**Activity:** Output, verbatim and without pictures, the lines from the first line of the listing through the line containing "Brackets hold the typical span".

━━━━━ Stored data

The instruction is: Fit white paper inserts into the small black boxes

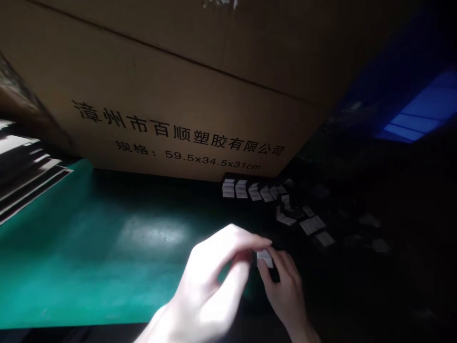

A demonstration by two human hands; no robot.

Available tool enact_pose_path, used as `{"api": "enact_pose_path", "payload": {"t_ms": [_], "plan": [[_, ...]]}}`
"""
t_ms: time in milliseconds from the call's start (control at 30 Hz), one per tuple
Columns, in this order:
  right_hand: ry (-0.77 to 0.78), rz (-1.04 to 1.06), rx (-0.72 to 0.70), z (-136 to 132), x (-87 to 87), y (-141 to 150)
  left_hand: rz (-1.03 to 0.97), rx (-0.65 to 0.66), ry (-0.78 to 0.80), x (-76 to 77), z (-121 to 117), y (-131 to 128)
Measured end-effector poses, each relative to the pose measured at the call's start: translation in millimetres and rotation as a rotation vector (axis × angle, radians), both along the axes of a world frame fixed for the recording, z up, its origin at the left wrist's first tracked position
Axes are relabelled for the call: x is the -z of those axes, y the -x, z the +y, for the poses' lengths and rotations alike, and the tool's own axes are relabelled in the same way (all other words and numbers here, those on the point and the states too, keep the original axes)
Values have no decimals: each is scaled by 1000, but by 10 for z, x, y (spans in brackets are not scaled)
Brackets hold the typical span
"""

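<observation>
One slip (264,257) sits pinched in the right hand (285,291); left hand (203,271) curls nearly closed, hold unclear; keep pressure light.

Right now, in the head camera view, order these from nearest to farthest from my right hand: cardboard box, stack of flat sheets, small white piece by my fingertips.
From your right hand:
1. Small white piece: at its fingertips.
2. Cardboard box: ahead, beyond both hands.
3. Stack of flat sheets: far left.
</observation>
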State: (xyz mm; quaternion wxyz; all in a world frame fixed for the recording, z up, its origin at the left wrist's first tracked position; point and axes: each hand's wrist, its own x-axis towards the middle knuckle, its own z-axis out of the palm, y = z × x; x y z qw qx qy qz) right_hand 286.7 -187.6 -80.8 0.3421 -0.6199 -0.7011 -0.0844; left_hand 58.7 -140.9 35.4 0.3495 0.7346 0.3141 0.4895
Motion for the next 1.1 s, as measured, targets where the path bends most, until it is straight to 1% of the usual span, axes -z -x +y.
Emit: {"api": "enact_pose_path", "payload": {"t_ms": [100,200,267,333,400,467,533,600,733,867,967,1100], "plan": [[62,10,-15,88,-51,17,178,57,19,148,414,-90],[172,58,-71,231,-122,85,394,103,-32,352,853,-164],[227,87,-97,341,-156,151,474,145,-85,476,1058,-181],[223,89,-102,444,-171,219,502,129,-60,574,1170,-170],[209,83,-105,527,-173,273,499,102,-25,640,1208,-136],[212,94,-121,582,-167,299,483,112,28,671,1204,-94],[230,121,-145,606,-154,292,472,162,97,679,1191,-58],[240,141,-170,609,-135,261,495,225,131,684,1185,-40],[230,171,-171,596,-90,195,603,326,84,733,1182,-49],[203,236,-181,601,-73,181,635,340,49,793,1154,-69],[137,271,-186,601,-81,186,591,328,51,810,1125,-82],[43,320,-175,587,-94,185,448,331,143,784,1084,-121]]}}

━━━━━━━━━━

**Exercise answer:**
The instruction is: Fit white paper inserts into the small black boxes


A demonstration by two human hands; no robot.

Available tool enact_pose_path, used as `{"api": "enact_pose_path", "payload": {"t_ms": [_], "plan": [[_, ...]]}}`
"""
t_ms: time in milliseconds from the call's start (control at 30 Hz), one per tuple
Columns, in this order:
  right_hand: ry (-0.77 to 0.78), rz (-1.04 to 1.06), rx (-0.72 to 0.70), z (-136 to 132), x (-87 to 87), y (-141 to 150)
  left_hand: rz (-1.03 to 0.97), rx (-0.65 to 0.66), ry (-0.78 to 0.80), x (-76 to 77), z (-121 to 117), y (-131 to 128)
Measured end-effector poses, each relative to the pose measured at the call's start: translation in millimetres and rotation as a rotation vector (axis × angle, radians), both along the axes of a world frame fixed for the recording, z up, its origin at the left wrist's first tracked position
Axes are relabelled for the call: x is the -z of those axes, y the -x, z the +y, for the poses' lengths and rotations alike, and the tool's own axes are relabelled in the same way (all other words and numbers here, those on the point and the states too, keep the original axes)
Values have no decimals: each is scaled by 1000, but by 10 for z, x, y (spans in brackets are not scaled)
Brackets hold the typical span

The full answer has now been given.